Antonella Napoli, head of an Italian aid organization, tweeted a photograph of her telephone text message exchange with the lawyer who said the couple was arrested at the airport by the Sudanese secret service early June 24. The family had been planning to go to the United States.
CNN reported it received the same information from Ibrahim's lawyer and that its reporters spoke briefly with her husband, Daniel Bicensio Wani, who said he and his family were being held at the national security office.
Ibrahim had given birth to a daughter in late May, and her one-year-old son also had been in prison with her.
She joined the Catholic Church shortly before she married Wani in December 2011. In mid-May, she was convicted of apostasy and sentenced to death by hanging. Sudan's penal code criminalizes the conversion of Muslims to other religions, which is punishable by death.
Wani, who lives in New Hampshire, was refused custody of their son because, under Sudanese law, a Christian man cannot raise a Muslim child.
In Washington, Rep. Chris Smith, chairman of the House Africa and global human rights subcommittee, had called Ibrahim's release "a huge first step," and added, "but the second step is that Ms. Ibrahim and her husband and their children be on a plane and heading to the United States."

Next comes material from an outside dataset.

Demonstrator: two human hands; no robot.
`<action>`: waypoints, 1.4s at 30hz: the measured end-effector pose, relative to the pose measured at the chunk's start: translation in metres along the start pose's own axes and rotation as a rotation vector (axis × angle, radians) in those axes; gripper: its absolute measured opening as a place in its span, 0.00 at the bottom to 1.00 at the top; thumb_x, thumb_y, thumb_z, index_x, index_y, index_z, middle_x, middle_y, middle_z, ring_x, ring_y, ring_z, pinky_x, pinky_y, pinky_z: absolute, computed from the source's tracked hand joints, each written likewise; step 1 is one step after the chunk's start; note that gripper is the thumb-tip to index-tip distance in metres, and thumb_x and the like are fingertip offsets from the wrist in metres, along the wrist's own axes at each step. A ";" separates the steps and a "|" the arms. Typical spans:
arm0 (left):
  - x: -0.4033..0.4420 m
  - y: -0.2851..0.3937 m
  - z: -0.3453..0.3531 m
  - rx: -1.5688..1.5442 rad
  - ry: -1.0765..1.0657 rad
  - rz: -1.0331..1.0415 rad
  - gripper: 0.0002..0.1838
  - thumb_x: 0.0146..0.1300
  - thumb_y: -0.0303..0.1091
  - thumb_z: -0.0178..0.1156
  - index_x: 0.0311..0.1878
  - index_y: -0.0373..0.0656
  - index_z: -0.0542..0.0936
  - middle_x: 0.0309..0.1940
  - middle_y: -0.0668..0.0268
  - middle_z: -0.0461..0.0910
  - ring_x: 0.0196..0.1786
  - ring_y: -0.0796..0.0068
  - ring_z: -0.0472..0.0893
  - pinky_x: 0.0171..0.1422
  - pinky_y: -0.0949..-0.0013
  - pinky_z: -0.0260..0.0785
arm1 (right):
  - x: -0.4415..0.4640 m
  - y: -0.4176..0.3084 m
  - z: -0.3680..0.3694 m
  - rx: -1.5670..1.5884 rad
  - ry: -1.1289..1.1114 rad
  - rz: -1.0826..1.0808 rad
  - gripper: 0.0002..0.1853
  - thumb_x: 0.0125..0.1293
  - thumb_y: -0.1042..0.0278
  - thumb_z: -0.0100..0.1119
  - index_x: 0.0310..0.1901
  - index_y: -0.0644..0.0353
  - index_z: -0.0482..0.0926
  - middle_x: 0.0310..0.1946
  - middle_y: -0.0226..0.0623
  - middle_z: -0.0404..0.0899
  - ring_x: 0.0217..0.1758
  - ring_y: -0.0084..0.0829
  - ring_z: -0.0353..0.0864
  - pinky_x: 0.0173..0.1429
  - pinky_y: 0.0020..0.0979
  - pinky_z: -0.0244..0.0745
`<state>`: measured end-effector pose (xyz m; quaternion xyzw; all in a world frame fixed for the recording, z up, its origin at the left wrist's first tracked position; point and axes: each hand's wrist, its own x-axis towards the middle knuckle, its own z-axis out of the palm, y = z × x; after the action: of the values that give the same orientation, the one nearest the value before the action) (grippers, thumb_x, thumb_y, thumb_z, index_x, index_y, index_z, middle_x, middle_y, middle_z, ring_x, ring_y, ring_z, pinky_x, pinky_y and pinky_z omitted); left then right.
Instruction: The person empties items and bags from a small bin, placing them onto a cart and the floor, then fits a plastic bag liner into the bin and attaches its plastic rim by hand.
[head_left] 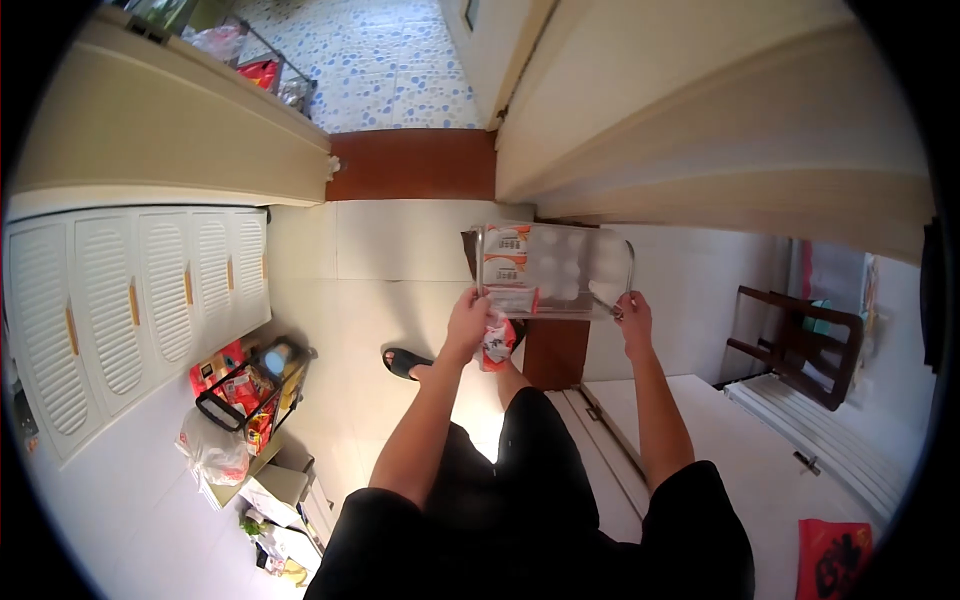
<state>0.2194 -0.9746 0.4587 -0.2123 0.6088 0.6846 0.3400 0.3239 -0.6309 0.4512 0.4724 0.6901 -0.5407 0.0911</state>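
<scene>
A clear plastic bin is held out in front of me, tilted toward the camera. My left hand is closed on its left near corner, and my right hand grips the right near corner. Inside are white packs with orange and red print along the left side and rows of pale round shapes, which look like eggs. A red-and-white packet shows just below the bin beside my left hand; whether my fingers hold it is hidden.
White louvred cabinets line the left wall, with a black-handled cart of packets and a white plastic bag nearby. A doorway with a brown threshold lies ahead. A dark wooden chair and a red packet are at right.
</scene>
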 end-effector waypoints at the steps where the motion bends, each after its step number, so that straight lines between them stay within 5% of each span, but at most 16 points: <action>1: 0.003 -0.004 -0.019 -0.006 0.025 0.013 0.14 0.70 0.34 0.53 0.53 0.39 0.79 0.37 0.69 0.78 0.37 0.79 0.76 0.46 0.73 0.72 | -0.004 -0.004 0.016 -0.018 -0.019 -0.002 0.10 0.79 0.57 0.53 0.48 0.53 0.76 0.38 0.26 0.79 0.42 0.20 0.78 0.43 0.28 0.74; 9: -0.013 0.019 -0.177 -0.037 0.222 0.055 0.13 0.69 0.34 0.54 0.51 0.39 0.80 0.35 0.72 0.78 0.36 0.82 0.74 0.43 0.76 0.69 | -0.057 -0.036 0.169 -0.138 -0.124 -0.086 0.09 0.80 0.61 0.50 0.43 0.55 0.73 0.37 0.25 0.79 0.41 0.21 0.78 0.45 0.30 0.76; 12: -0.023 0.028 -0.243 -0.053 0.293 0.090 0.13 0.69 0.34 0.54 0.50 0.39 0.81 0.33 0.72 0.78 0.34 0.82 0.74 0.41 0.75 0.68 | -0.078 -0.044 0.232 -0.130 -0.210 -0.113 0.11 0.75 0.62 0.52 0.46 0.62 0.76 0.35 0.35 0.78 0.34 0.26 0.76 0.39 0.30 0.74; 20: -0.053 0.050 -0.422 -0.048 0.468 0.109 0.18 0.71 0.35 0.51 0.58 0.38 0.78 0.31 0.68 0.78 0.34 0.79 0.76 0.40 0.74 0.70 | -0.151 -0.058 0.415 -0.169 -0.302 -0.211 0.15 0.72 0.59 0.54 0.48 0.64 0.78 0.36 0.40 0.83 0.38 0.33 0.80 0.46 0.37 0.74; 28: -0.068 0.049 -0.574 -0.035 0.593 0.149 0.17 0.69 0.38 0.52 0.56 0.39 0.77 0.29 0.67 0.79 0.29 0.78 0.79 0.34 0.71 0.71 | -0.232 -0.088 0.548 -0.292 -0.398 -0.270 0.13 0.73 0.58 0.56 0.46 0.61 0.78 0.35 0.45 0.86 0.40 0.44 0.85 0.48 0.42 0.76; 30: -0.070 0.047 -0.596 -0.087 0.626 0.169 0.15 0.69 0.37 0.51 0.52 0.39 0.77 0.29 0.67 0.78 0.30 0.78 0.79 0.34 0.72 0.71 | -0.242 -0.085 0.572 -0.301 -0.419 -0.301 0.13 0.73 0.58 0.56 0.45 0.60 0.78 0.35 0.44 0.86 0.41 0.44 0.86 0.48 0.43 0.76; 33: -0.080 0.053 -0.626 -0.062 0.652 0.158 0.14 0.70 0.38 0.50 0.51 0.40 0.77 0.29 0.69 0.76 0.30 0.79 0.76 0.32 0.74 0.67 | -0.248 -0.074 0.604 -0.279 -0.451 -0.341 0.10 0.76 0.61 0.53 0.41 0.60 0.75 0.28 0.32 0.80 0.29 0.22 0.75 0.35 0.28 0.70; 36: -0.078 0.050 -0.647 -0.157 0.705 0.179 0.14 0.70 0.39 0.50 0.50 0.40 0.76 0.28 0.69 0.76 0.30 0.80 0.76 0.33 0.74 0.67 | -0.258 -0.079 0.622 -0.308 -0.485 -0.345 0.13 0.73 0.57 0.57 0.44 0.60 0.78 0.35 0.44 0.86 0.41 0.47 0.85 0.48 0.42 0.76; 39: -0.089 0.054 -0.651 -0.108 0.770 0.216 0.17 0.70 0.39 0.51 0.55 0.38 0.78 0.30 0.69 0.77 0.31 0.80 0.76 0.37 0.74 0.69 | -0.271 -0.089 0.633 -0.331 -0.479 -0.328 0.13 0.73 0.57 0.57 0.44 0.61 0.78 0.33 0.44 0.85 0.40 0.48 0.85 0.46 0.43 0.76; 42: -0.101 0.061 -0.626 -0.179 1.025 0.351 0.21 0.72 0.39 0.51 0.61 0.36 0.78 0.35 0.67 0.80 0.32 0.79 0.76 0.41 0.73 0.72 | -0.264 -0.071 0.647 -0.348 -0.462 -0.416 0.11 0.73 0.60 0.57 0.44 0.60 0.78 0.31 0.33 0.81 0.32 0.27 0.78 0.40 0.32 0.74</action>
<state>0.1664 -1.6094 0.4662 -0.4419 0.6621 0.5891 -0.1390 0.1634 -1.3134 0.4086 0.1644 0.8144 -0.5148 0.2116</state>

Earlier, the Khartoum Archdiocese said Ibrahim's Sudanese Muslim father abandoned the family when she was five, and she was raised according to her mother's faith, Orthodox Christian.
"She has never been a Muslim in her life," the archdiocese said.
In a May joint statement, Sudan's churches said the charges against Ibrahim were false and appealed to the Sudanese government to free her from prison.